Infelizmente, o que se vê até o momento é a destruição dos manguezais, o assoreamento intenso, poluição das águas por lixo e esgotos domésticos e industriais (metais pesados), ocupações desordenadas em suas margens, pesca predatória (industrial), dragagens indiscriminadas, poluição atmosférica causada por efluentes gasosos e partículas minerais (minério de ferro principalmente de gigantescos pátios de estocagem), lançamento descontrolado de águas de lastro de navios atracados nos portos, tráfego intenso de cargueiros de grande porte, rodovias em péssimo estado de conservação, áreas urbanas desestruturadas incapazes de suprir as necessidades básicas das comunidades que crescem indiscriminadamente às margens da baía e o turismo e o comércio local prejudicados por toda essa situação. Aquelas praias que os banhistas lotavam para se cobrir com areias monazíticas medicinais há algumas décadas atrás, estão totalmente assoreadas e poluídas. Ninguém se atreve a reviver a experiência. Os que têm contato com esse material normalmente apresentam doenças de pele, infecções intestinais, dentre outros males. Esse é o quadro dramático que assola a Baía de Sepetiba.

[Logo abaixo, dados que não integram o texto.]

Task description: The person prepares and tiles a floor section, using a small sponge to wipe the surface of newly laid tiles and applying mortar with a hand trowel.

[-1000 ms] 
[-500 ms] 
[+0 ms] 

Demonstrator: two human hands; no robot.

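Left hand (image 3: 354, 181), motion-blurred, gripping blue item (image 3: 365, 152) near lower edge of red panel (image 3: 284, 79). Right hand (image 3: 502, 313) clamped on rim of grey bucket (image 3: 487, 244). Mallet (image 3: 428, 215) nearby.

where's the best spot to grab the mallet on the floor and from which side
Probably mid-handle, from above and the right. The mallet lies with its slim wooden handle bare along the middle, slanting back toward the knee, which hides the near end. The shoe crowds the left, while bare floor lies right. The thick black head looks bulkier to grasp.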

E a preocupação dos pescadores e ambientalistas não para por aí. A perspectiva de instalação de novos mega projetos é muito grande. A continuar o ritmo de falta de planejamento e devastação, a baía morrerá em curtíssimo espaço de tempo. Com ela vai o pescador artesanal e sua cultura (artes de pesca, apetrechos, culinária, etc.), sua fauna, o turismo, e todas as comunidades ribeirinhas, pois, nessas condições, vai ser impossível viver próximo à baía. A continuar a promiscuidade e a conivência dos órgãos ambientais em relação a implantação desses projetos, prevê-se a destruição dos últimos resquícios de manguezais, a poluição generalizada das praias e o aumento da poluição industrial, o que aumentaria consideravelmente a ocorrência de chuvas ácidas, já comuns na região.
Os únicos beneficiários desse processo todo são os grandes grupos empreserais instalados, os quais não têm a menor preocupação com as comunidades e o meio ambiente do entorno. Os políticos, certamente, se beneficiam com esse processo todo sustentando seus discursos em prol do “desenvolvimento sustentável” (a maioria nem sabe do que se trata) e garantindo suas futuras campanhas com o apoio dessas empresas. O povo e o meio ambiente que se lixe.